# [Your instructions]
First find the line with "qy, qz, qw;" in the entries below, then set down exactly every line through the line with "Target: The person", that line included.

Input section start

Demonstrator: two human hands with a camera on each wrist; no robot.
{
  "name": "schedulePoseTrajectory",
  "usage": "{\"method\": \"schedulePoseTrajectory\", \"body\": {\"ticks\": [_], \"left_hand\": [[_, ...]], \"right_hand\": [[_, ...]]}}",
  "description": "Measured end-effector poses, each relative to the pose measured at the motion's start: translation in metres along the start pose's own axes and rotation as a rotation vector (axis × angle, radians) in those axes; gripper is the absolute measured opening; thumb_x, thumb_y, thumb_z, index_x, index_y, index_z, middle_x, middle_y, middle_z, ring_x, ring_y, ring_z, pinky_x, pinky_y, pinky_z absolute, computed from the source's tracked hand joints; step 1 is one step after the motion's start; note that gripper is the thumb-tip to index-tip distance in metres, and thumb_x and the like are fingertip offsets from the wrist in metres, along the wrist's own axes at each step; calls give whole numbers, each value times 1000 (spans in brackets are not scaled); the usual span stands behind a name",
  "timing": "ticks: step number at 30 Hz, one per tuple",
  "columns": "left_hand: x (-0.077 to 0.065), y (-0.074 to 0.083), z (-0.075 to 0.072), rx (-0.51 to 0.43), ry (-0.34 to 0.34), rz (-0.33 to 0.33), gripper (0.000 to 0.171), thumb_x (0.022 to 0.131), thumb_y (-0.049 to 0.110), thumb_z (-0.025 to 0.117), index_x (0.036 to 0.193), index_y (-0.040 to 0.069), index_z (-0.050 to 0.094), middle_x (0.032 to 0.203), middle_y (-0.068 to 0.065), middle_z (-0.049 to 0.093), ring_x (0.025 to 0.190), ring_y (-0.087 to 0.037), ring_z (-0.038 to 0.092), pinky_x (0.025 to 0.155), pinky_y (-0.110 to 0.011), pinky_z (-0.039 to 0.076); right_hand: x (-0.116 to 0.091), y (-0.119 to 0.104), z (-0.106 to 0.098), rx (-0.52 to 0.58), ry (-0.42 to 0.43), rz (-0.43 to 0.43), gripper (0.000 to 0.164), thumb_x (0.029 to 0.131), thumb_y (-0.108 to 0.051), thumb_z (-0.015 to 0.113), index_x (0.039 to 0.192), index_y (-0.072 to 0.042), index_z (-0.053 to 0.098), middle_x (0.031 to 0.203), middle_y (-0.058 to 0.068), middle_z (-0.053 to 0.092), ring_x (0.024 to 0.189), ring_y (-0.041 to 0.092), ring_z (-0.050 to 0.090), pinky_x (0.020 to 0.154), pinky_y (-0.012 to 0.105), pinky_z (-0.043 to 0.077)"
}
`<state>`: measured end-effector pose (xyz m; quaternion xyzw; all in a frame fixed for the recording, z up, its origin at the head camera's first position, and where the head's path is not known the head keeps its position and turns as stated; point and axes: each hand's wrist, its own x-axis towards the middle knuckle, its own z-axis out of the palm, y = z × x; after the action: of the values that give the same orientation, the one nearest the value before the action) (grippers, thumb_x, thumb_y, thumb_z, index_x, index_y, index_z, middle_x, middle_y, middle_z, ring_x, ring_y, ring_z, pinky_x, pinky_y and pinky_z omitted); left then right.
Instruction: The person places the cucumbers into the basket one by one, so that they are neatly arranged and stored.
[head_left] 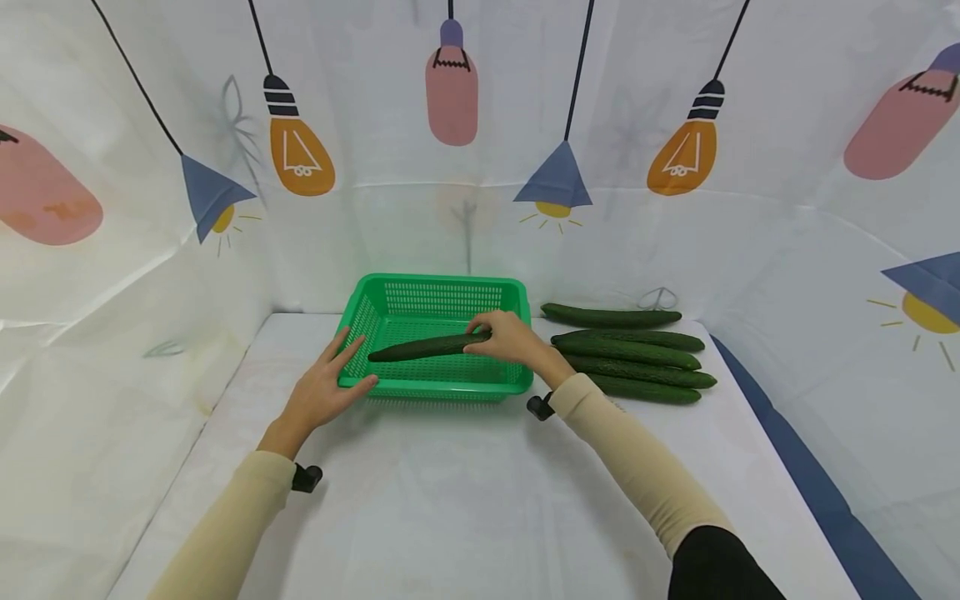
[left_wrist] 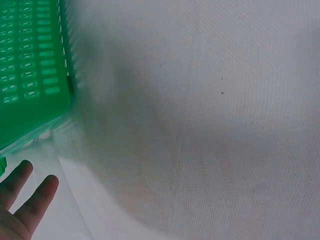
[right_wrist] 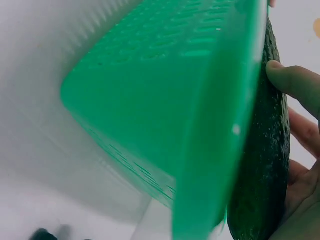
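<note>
Head: cucumber (head_left: 420, 347) gripped in right hand (head_left: 510, 337); over basket (head_left: 438, 388)

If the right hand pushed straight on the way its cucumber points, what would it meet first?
Most likely the left hand, spread at the left side of the basket: the held cucumber aims toward it, though depth is unclear.

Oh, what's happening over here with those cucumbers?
A person's right hand is holding one cucumber by its end, over a green plastic basket. The left hand is at the basket's near left corner, fingers spread. Five more cucumbers lie side by side on the white-covered table, right of the basket.
</note>
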<state>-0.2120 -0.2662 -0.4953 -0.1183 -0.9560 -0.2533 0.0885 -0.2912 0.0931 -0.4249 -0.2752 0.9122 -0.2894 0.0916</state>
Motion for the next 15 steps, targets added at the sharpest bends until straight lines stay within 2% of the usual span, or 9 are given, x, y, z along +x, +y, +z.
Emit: {"method": "schedulePoseTrajectory", "body": {"ticks": [10, 15], "left_hand": [[0, 0, 0, -2, -2, -3, 81, 95, 58, 65, 162, 24, 35, 173, -9, 20, 141, -49, 46, 85, -63, 54], [1, 0, 0, 3, -16, -6, 82, 95, 59, 64, 163, 23, 34, 173, -9, 18, 142, -48, 46, 86, -63, 54]], "right_hand": [[-6, -6, 10, -6, -6, 17, 35, 93, -33, 78, 123, -15, 73, 125, 9, 72, 113, 25, 69, 88, 41, 59], [-8, -9, 16, -25, -45, 6, 35, 93, -29, 79, 124, -14, 72, 127, 9, 71, 118, 26, 68, 92, 42, 58]]}}
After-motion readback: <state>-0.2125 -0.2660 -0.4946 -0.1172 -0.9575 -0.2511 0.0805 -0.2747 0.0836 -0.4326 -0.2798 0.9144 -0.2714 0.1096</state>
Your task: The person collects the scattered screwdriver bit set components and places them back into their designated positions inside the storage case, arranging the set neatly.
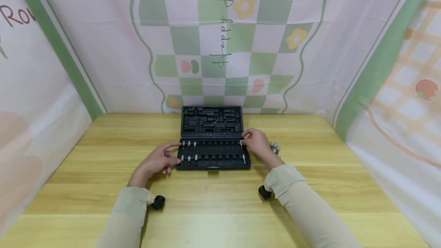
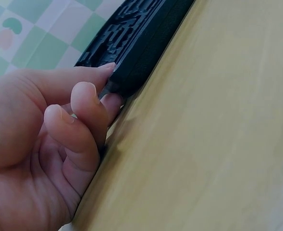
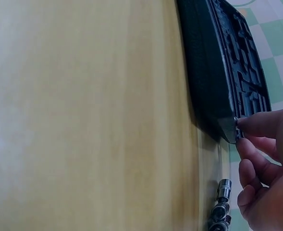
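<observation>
A black plastic tool case (image 1: 212, 168) lies open on the table, its lid with moulded recesses raised at the back. Its base has two rows of slots, with several silver bit sockets (image 1: 189, 160) at the left end and one standing front right. My left hand (image 1: 156, 162) holds the case's left edge, thumb on the rim in the left wrist view. At the right end of the back row, my right hand (image 1: 257, 142) pinches a bit socket (image 1: 241, 144) between thumb and index finger. In the right wrist view those fingertips mostly hide it.
A small pile of loose chrome sockets (image 1: 275, 147) lies on the wooden table (image 1: 213, 209), right of the case and partly behind the right wrist. A checked fabric curtain (image 1: 237, 41) hangs behind the table, with more fabric at both sides.
</observation>
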Demonstrator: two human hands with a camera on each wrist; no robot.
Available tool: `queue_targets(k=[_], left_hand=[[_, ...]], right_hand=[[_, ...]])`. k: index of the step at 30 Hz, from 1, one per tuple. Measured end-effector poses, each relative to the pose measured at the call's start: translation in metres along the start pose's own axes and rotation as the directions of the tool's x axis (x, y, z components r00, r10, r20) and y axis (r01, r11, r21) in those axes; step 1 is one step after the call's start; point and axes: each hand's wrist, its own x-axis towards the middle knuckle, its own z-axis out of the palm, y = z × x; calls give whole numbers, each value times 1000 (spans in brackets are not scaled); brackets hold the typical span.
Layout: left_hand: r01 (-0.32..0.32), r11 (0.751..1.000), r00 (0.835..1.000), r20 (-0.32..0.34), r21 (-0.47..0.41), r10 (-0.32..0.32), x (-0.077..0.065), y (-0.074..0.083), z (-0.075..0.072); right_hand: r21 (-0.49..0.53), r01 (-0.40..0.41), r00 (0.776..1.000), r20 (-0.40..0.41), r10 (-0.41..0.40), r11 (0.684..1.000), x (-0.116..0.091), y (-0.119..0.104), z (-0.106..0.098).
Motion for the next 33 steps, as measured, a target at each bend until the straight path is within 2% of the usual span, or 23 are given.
queue_targets(k=[7,15,26,33], left_hand=[[0,1000,1000,-2,-1,0,0,-1,1],[3,1000,1000,-8,-1,-3,1,-3,1],[-1,1000,1000,0,-22,1,1,0,1],[1,999,1000,-4,-36,-1,2,-2,2]], right_hand=[[-39,36,999,32,-35,999,1,1,1],[-97,40,999,29,-37,995,0,-1,0],[-83,35,994,101,-26,996,5,-3,-5],[-40,-10,993,117,15,999,7,-4,-5]])
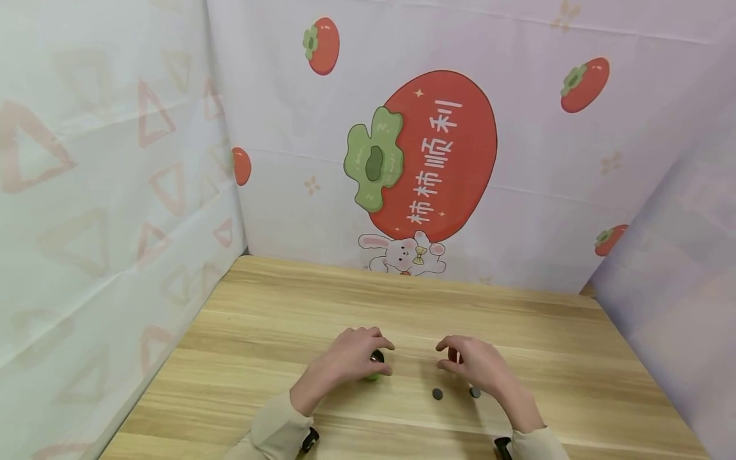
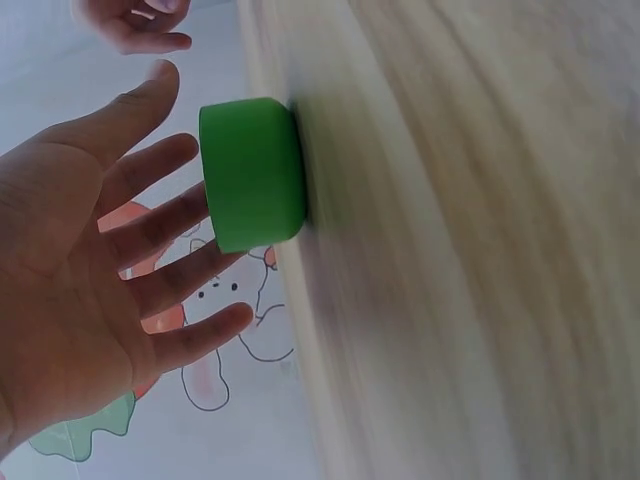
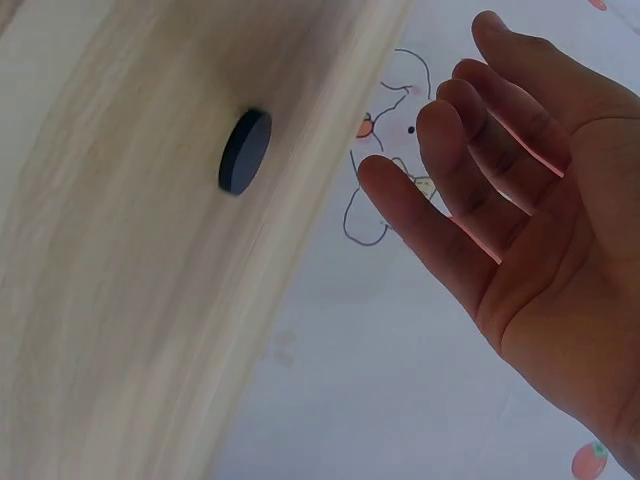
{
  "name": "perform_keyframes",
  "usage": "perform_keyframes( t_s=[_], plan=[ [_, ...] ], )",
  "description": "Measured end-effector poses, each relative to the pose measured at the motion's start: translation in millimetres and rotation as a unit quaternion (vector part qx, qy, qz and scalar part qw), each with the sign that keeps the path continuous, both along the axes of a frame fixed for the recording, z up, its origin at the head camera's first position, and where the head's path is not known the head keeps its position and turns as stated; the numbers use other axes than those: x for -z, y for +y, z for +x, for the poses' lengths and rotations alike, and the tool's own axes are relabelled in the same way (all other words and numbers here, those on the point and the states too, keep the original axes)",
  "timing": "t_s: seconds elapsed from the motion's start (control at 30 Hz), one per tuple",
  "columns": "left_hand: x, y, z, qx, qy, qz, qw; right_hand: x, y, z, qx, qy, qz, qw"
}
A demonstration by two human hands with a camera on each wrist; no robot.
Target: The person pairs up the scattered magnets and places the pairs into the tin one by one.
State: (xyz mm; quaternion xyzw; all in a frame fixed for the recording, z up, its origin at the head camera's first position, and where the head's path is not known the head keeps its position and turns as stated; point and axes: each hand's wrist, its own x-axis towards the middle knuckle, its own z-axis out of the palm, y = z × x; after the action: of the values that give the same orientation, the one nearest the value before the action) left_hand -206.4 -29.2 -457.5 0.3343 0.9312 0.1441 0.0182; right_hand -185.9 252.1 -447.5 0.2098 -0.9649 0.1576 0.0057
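A small green cup-shaped container (image 2: 252, 175) stands on the wooden table, and in the head view a dark round top shows partly behind my hand. My left hand (image 1: 352, 356) hovers at this container with fingers spread and loosely bent; whether the fingertips touch it I cannot tell. Two flat dark discs lie on the table, one disc (image 1: 437, 394) to the left and another disc (image 1: 475, 392) close beneath my right wrist. My right hand (image 1: 476, 364) is raised above the table near them, its fingers loosely bent and nothing held. The right wrist view shows one dark disc (image 3: 246, 152) apart from the fingertips.
The light wooden table (image 1: 276, 300) meets a back cloth (image 1: 276, 211) printed with persimmons and a white rabbit. Another patterned cloth (image 1: 115, 255) hangs along the left side, and a pale cloth (image 1: 678, 255) along the right.
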Motion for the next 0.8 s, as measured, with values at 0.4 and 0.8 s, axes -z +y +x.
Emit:
perform_keyframes(
  t_s=[0.4, 0.8],
  plan=[
    [5.2, 21, 4.7, 0.011, 0.006, -0.001, 0.9999, 1.0, 19, 10.2, 0.032, -0.026, 0.01, 0.999],
    [10.8, 44, 10.9, 0.031, 0.009, -0.011, 0.9994, 7.2, 34, 20.4, 0.04, -0.052, 0.004, 0.998]
  ],
)
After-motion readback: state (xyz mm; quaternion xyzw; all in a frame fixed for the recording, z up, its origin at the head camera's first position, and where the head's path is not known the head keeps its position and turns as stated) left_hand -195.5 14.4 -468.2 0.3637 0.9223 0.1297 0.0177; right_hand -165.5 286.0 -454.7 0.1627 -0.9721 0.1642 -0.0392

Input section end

# [Exercise result]
  "columns": "left_hand: x, y, z, qx, qy, qz, qw; right_hand: x, y, z, qx, qy, qz, qw"
}
A demonstration by two human hands with a camera on each wrist; no robot.
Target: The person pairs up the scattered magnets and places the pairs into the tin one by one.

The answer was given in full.